Add it all up, and you might as well shell out an extra $100 at the time of purchase to get 64GB to give you the ability to make your own choices about how you manage your photos. The same advice works if you’re looking at an iPhone 5s. Get more storage.
Offload to MacBook or iPad
If you have a newer MacBook or iPad, when iOS 8 is released this fall, it will be pretty easy to wirelessly transfer photos and video from your iPhone to your Mac or iPad . . . but once again, that means you’ll need to be packing around a Mac or iPad. Do you have one handy all the time? I don’t. I don’t always know when I’ll have fun shooting video, but I do know that I often found myself frantically deleting stuff in the heat of the moment in order to keep shooting when my iPhone was limited to 16GB.

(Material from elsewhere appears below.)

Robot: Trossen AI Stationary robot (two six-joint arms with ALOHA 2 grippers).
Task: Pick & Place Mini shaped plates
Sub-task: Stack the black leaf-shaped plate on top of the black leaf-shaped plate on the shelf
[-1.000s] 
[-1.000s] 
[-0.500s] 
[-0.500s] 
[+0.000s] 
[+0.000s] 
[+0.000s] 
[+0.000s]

You Can’t Add Storage to an iPhone
Unlike some Android-based smartphones, the iPhone doesn’t have any extra storage slots that you can use to add more on-board storage. That means you’re stuck with what you buy. As it turns out, battery case maker Mophie has created a new battery case called the Mophie Space Pack that adds extra battery capacity to your iPhone 5 or 5s as well as adds 32GB of additional storage space. Unfortunately, this storage space isn’t really in your iPhone — it’s more like the storage space is in a backpack attached to your iPhone. And it’s not yet clear if Mophie will even make a Space Pack for the iPhone 6.
What About Games?
Some great games, for example, will use up storage space quickly, too. Case in point? The popular Infinity Blade III is a whopping 1.82GB. If you spend a weekend at the beach and run out of space for photos, you might have to delete this game . . . wiping out whatever progress you recorded along while playing it. Plenty of graphically rich games take up 1GB of space.
In fact, the iPhone 6 and 6 Plus have much improved Retina HD display screens, and Apple’s new processors are ripe for graphics-heavy games . . . and more developers than ever are building 3D games. If you want to play immersive games, get more storage.
So who is 16GB actually good for? Anyone who doesn’t take a lot of photos and video. It can also work for Mac users who are willing to sync their iPhone frequently and offload photos and video. 16GB is enough for customers who stream from Netflix or Amazon Prime or Hulu more than those who buy or rent TV shows and movies. Of course, it’s also good for those who are on tight budgets who are willing to manage their storage more actively in exchange for a $100 savings.
What about me? The last thing I want to do is actively manage my storage space before every weekend adventure. And that’s why I have the 64GB iPhone 6 — and I always recommend 64GB or more to friends and family.